> Your instructions
Leave out the pictures and output exactly the lines below from the one with "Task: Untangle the" down to the one with "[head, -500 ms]", both of them included.

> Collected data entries
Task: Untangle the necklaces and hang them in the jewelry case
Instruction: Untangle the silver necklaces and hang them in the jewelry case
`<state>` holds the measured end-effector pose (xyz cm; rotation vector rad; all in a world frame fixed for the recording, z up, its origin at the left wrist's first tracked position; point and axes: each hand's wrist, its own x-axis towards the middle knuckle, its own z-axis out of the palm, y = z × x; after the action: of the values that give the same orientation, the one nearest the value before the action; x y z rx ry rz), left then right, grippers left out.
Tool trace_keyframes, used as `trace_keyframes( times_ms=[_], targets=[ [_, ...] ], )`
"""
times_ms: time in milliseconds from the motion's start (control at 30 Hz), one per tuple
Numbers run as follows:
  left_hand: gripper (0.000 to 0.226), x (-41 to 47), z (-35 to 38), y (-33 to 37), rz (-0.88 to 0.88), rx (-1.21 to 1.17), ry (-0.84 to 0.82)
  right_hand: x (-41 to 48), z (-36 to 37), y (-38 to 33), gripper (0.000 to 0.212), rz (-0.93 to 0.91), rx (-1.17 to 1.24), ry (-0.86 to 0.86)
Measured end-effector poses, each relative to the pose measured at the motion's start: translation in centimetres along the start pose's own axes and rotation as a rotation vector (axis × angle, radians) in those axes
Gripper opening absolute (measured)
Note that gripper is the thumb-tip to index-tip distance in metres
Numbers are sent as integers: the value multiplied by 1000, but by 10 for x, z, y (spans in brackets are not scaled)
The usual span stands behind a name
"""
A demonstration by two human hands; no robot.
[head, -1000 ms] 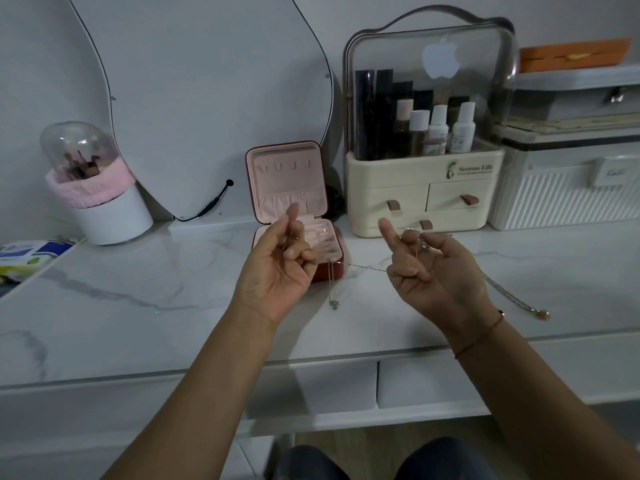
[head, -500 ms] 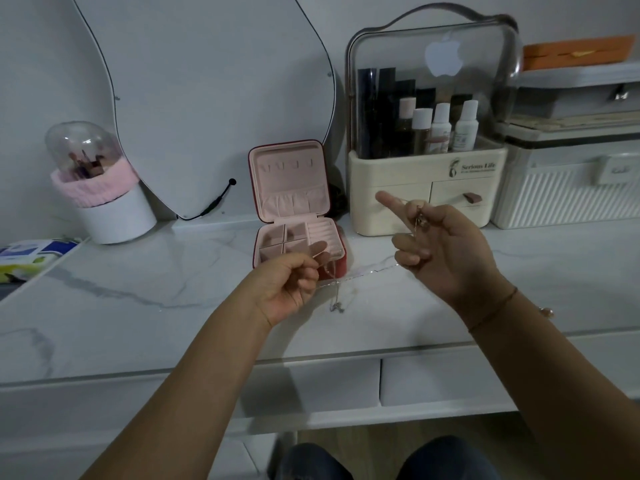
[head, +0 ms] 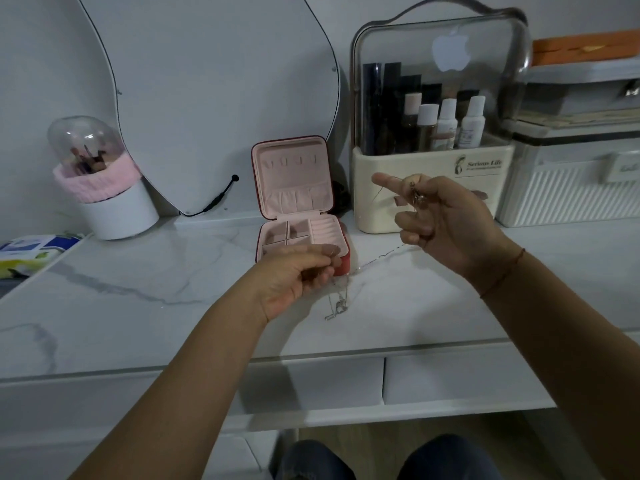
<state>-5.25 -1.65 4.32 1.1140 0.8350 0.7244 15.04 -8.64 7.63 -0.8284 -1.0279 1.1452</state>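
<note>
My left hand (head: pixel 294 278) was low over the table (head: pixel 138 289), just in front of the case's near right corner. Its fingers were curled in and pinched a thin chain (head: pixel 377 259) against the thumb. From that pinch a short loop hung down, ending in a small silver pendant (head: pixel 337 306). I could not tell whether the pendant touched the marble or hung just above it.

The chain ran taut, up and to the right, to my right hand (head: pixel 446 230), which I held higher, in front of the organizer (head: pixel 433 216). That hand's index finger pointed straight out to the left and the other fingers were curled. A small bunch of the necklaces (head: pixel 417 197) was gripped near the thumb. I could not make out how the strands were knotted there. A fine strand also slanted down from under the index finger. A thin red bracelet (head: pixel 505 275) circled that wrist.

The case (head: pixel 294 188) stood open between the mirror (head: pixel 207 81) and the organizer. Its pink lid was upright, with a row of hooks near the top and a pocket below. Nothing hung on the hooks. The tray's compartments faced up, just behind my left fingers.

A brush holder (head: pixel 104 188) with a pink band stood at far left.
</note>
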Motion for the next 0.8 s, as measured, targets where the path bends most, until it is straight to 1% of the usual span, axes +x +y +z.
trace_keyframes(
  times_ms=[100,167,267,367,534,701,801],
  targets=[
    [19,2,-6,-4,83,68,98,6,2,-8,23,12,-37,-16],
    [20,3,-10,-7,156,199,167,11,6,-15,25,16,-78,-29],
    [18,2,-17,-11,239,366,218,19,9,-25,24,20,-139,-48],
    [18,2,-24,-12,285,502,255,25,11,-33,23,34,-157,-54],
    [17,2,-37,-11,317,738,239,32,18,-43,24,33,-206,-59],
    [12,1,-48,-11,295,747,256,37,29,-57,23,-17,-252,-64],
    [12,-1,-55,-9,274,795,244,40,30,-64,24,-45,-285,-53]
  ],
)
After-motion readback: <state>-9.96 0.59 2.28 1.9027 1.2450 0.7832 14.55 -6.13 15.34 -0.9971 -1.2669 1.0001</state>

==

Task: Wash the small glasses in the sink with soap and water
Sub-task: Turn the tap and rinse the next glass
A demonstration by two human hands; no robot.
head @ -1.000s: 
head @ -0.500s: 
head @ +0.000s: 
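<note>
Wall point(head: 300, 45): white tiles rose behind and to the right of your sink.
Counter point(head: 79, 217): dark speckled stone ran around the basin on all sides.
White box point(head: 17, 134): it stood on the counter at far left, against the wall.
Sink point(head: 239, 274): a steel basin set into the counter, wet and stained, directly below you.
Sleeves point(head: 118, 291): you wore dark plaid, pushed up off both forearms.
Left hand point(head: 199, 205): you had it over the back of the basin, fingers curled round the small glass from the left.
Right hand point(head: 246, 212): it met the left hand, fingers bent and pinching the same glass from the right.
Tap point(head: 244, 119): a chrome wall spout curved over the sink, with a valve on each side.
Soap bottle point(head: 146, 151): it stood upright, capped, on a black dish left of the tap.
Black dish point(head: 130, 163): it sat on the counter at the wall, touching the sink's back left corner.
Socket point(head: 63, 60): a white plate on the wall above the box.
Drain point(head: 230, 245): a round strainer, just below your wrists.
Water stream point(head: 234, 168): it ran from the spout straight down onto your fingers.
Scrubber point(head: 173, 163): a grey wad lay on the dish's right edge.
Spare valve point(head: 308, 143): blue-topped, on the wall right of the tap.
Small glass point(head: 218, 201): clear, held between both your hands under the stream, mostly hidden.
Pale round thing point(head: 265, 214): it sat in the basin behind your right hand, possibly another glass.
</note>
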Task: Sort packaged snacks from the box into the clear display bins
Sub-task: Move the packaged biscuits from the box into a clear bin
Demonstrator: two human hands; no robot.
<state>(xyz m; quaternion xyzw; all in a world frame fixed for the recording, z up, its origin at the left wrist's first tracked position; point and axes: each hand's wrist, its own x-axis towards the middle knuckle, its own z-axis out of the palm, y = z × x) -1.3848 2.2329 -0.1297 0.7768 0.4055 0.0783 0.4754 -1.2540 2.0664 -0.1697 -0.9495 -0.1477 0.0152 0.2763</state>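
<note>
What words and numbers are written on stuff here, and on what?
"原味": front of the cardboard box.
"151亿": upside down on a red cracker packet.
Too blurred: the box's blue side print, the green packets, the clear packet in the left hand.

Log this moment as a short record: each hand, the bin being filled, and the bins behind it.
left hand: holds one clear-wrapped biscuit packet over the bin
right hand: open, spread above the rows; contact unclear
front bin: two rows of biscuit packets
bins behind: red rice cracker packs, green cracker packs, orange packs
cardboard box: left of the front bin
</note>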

> Your solution
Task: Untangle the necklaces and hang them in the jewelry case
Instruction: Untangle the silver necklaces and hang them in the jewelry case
`<state>` holds the measured end-effector pose (xyz cm; rotation vector rad; all in a world frame fixed for the recording, z up, its origin at the left wrist's first tracked position; point and axes: each hand's wrist, its own x-axis towards the middle knuckle, its own z-axis out of the palm, y = z × x; after the action: of the values that give the same orientation, the one nearest the value before the action; x y z rx ry rz), left then right, grippers left out.
Tool trace_keyframes, used as `trace_keyframes( times_ms=[_], targets=[ [_, ...] ], )`
"""
times_ms: time in milliseconds from the motion's start (control at 30 Hz), one per tuple
Numbers run as follows:
  left_hand: gripper (0.000 to 0.226), x (-41 to 47), z (-35 to 38), y (-33 to 37), rz (-0.88 to 0.88), rx (-1.21 to 1.17), ry (-0.84 to 0.82)
  right_hand: x (-41 to 48), z (-36 to 37), y (-38 to 33), gripper (0.000 to 0.212), rz (-0.93 to 0.91), rx (-1.17 to 1.24), ry (-0.86 to 0.86)
Measured end-effector poses, each relative to the pose measured at the motion's start: translation in centimetres along the start pose's own axes and rotation as a rotation vector (axis × angle, radians) in those axes
Gripper opening absolute (measured)
Note that gripper is the thumb-tip to index-tip distance in metres
Numbers are sent as integers: the value multiplied by 1000, but by 10 for x, z, y (spans in brackets are not scaled)
The usual span stands behind a name
"""
A demonstration by two human hands; no robot.
[head, -1000 ms] 
[head, -500 ms] 

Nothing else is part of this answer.